Free speech is also not necessarily cherished in our social gatherings, unless one is amongst liked minded people. Social tact and discretion help temper or censor our strong opinions in public settings. So, if we feel constrained at work and in many social situations from exercising our free speech, when are we really free to speak? Obviously, the answer is ‘anytime,’ but we should know the risks big and little. Many folks have lost friends when talking about money, religion or politics; however, one has to wonder what kind of friends they were to start with?

The challenge for all of us is to speak up when the need arises. Defending your child against the arbitrary punishments of a teacher should be no different than standing up to repressive elected officials hell-bent on raising your taxes just because they can. To make things better for all of us in the long run, we need people to voice their genuine concerns publicly.

The First Amendment

When I was growing up, two of the requirements of my middle school education were to memorize the ‘Declaration of Independence’ and the ‘Bill of Rights.’ The first amendment to the constitution is on ‘free speech:’

“Congress shall make no law respecting an establishment of religion, or prohibiting the free exercise thereof; or abridging the freedom of speech, or of the press; or the right of the people peaceably to assemble, and to petition the Government for a redress of grievances.”

The history of the development of this amendment had as much to do with protecting various out-of-power political parties from arrest for treason as it had to do with protecting the individual. William Blackstone in ‘Commentaries on the Laws of England’ (1769) said, “Every freeman has an undoubted right to lay what sentiments he pleases before the public…” Interestingly enough, the ‘freedom of religion’ section was added late in the process, which tells me that even in a very religious America, the right to speak freely was highly cherished.

However, the concern today — as well in the beginning — was the threat of government ‘censure.’ Way back then, governments would ‘license’ newspapers to print and their license would be revoked if the King didn’t like what was written and it was treasonous to speak against the king. You can imagine what limited reading was available.

The FREE internet

Although we are told that various political entities have a ‘kill switch’ on the internet and some countries have restricted or taken the internet ‘private’ (like Iran), the internet has given the average person a window on the world and current events as they happen that was only available – in the past – to the privileged few. Knowledge is power after all and elitists don’t like to share. Senator Jay Rockefeller made a widely distributed statement that gets to the heart – I believe — of elitist angst:

“It really almost makes you ask the question would it have been better if we had never invented the internet,” —  Senator Jay Rockefeller

So, as long as we have a sort of ‘free’ internet, we all have a chance to decide for ourselves what we think of the world and events as they play out. Let’s make sure this never changes.

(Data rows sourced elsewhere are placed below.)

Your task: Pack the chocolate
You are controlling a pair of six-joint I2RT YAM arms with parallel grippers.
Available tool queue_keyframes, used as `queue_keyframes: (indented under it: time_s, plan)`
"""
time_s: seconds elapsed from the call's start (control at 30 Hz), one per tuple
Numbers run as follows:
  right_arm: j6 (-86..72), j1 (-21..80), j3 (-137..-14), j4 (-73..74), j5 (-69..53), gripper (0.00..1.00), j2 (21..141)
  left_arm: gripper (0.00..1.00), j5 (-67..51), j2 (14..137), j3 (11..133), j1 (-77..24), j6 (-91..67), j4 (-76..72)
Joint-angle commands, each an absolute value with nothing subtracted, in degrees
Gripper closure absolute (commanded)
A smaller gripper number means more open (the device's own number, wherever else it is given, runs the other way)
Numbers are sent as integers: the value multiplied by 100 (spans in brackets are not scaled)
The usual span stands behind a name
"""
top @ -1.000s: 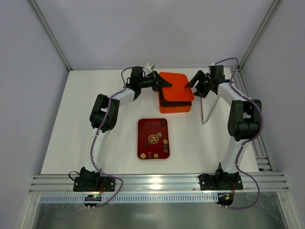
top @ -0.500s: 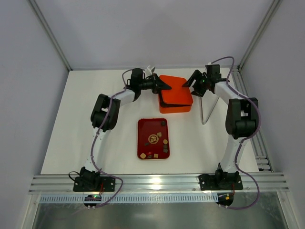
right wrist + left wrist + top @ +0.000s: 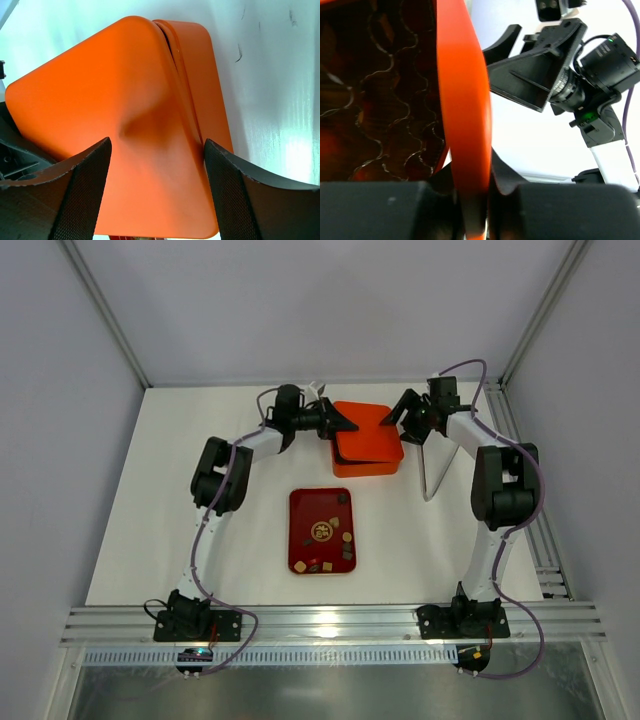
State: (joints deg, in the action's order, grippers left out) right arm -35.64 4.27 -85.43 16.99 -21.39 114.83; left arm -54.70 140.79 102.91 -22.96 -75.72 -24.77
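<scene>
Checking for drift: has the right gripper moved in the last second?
Yes. The right gripper has edged left, further over the orange lid, judged against the unmoved red tray.

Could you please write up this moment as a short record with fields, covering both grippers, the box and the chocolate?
Left gripper: shut on the edge of the orange lid
Right gripper: open, fingers either side of the lid's opposite corner
Lid position: askew over the orange box, not seated
Chocolates: loose on the dark red tray, mid-table, nearer the arm bases than the box
Box interior: dark wavy liner visible in the left wrist view; contents unclear
</scene>
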Motion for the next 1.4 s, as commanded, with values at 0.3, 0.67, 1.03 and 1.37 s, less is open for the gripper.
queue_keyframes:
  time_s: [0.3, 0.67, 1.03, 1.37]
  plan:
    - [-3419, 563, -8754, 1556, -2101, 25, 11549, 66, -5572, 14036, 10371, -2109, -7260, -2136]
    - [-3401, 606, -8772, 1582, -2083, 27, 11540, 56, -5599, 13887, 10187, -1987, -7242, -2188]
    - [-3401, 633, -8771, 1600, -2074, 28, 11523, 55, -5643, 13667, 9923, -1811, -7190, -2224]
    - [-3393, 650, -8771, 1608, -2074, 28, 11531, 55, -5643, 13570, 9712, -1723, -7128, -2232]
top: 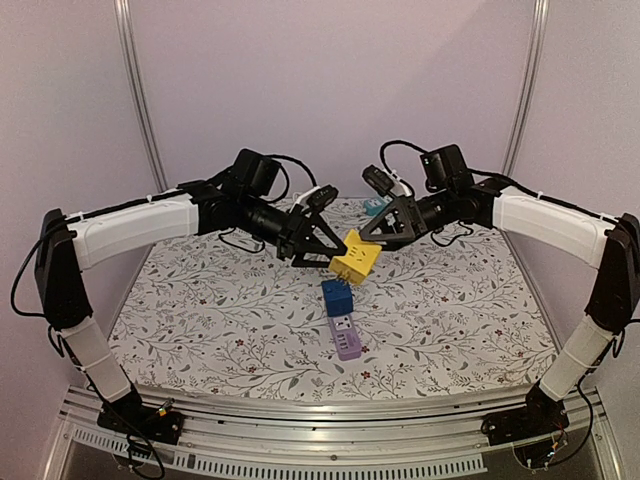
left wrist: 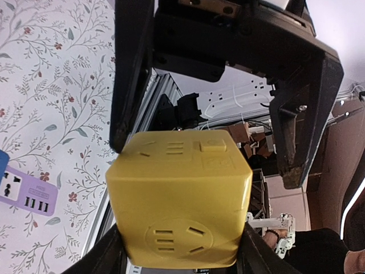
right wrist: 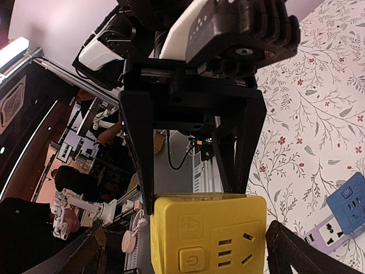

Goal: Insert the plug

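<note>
Floral cloth (top: 200, 330) bears a purple strip (top: 346, 335), its long axis running near-to-far, with a blue block (top: 337, 296) at its far end; whether the block is seated on the strip or only against it cannot be told. The yellow cube (top: 355, 258), taken as the task's plug, hangs in the air just beyond the strip's far end, clear of strip and blue block. The left gripper (top: 335, 250) is clamped on the cube's flanks; the right gripper (top: 372, 236) faces it from the opposite side, its fingers (right wrist: 91, 254) spread wider than the cube, one perhaps grazing it. Visible cube faces show sockets and a switch; prongs are hidden. Judged next: the left arm lowers the cube nearward to the strip's free sockets, on the near side of the blue block
</note>
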### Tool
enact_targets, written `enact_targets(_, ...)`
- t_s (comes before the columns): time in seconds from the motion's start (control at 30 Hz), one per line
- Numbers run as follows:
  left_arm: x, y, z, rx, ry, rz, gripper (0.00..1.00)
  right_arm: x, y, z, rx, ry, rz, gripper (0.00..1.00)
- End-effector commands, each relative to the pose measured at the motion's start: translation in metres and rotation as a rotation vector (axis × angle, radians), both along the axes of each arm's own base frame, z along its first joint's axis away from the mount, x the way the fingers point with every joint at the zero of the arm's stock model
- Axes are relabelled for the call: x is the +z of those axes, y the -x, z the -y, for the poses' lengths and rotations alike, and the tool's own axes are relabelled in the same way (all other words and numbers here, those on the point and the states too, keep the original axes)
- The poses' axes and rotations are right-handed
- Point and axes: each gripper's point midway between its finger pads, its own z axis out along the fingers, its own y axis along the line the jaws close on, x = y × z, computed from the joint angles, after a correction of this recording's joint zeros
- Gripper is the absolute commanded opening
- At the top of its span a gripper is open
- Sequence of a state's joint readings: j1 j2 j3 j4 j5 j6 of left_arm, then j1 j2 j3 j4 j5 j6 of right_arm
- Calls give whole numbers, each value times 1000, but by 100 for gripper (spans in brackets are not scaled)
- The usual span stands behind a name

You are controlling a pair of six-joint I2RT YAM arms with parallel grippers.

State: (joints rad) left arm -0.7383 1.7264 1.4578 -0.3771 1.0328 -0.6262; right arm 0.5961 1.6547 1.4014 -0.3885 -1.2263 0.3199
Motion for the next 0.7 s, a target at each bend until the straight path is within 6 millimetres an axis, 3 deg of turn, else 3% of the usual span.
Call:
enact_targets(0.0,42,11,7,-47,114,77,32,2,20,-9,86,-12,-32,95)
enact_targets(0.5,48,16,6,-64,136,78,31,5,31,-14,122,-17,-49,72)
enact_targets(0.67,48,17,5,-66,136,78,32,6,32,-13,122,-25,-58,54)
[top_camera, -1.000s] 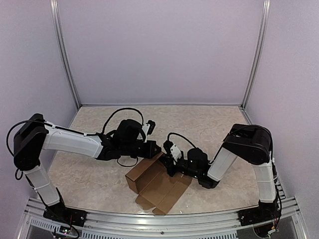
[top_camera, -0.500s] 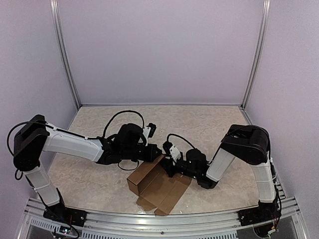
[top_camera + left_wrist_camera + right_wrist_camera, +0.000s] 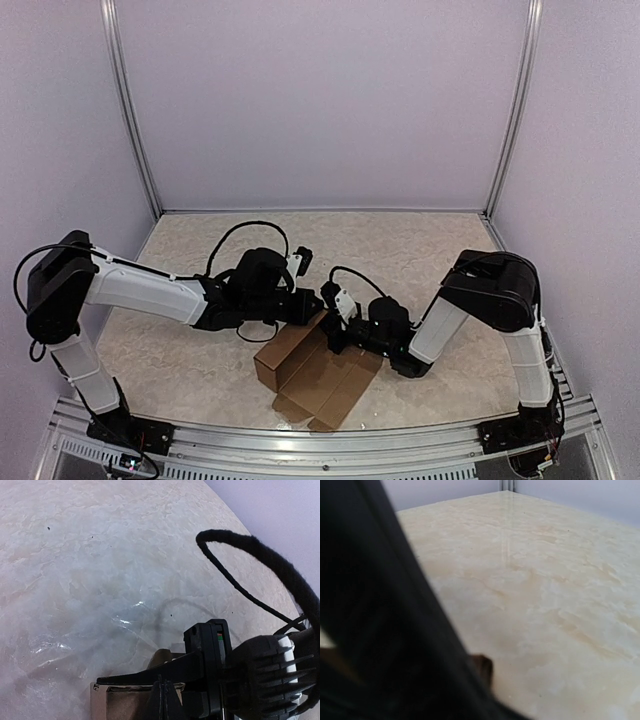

40th Anniversary of Cohen vs. California

Free speech often has unusual champions, as exemplified in the landmark case of Cohen vs. California that is celebrating 40 years today. Samantha Harris of F.I.R.E. (Foundation for Individual Rights in Education) writes:

“Indeed, FIRE frequently cites Cohen when writing to universities that have charged students with disciplinary offenses for using profanity or other offensive but protected speech. Among other things, the Court’s recognition that “one man’s vulgarity is another’s lyric” has proven an important defense against universities’ attempts to prohibit speech simply because it offends the sensibilities of others.”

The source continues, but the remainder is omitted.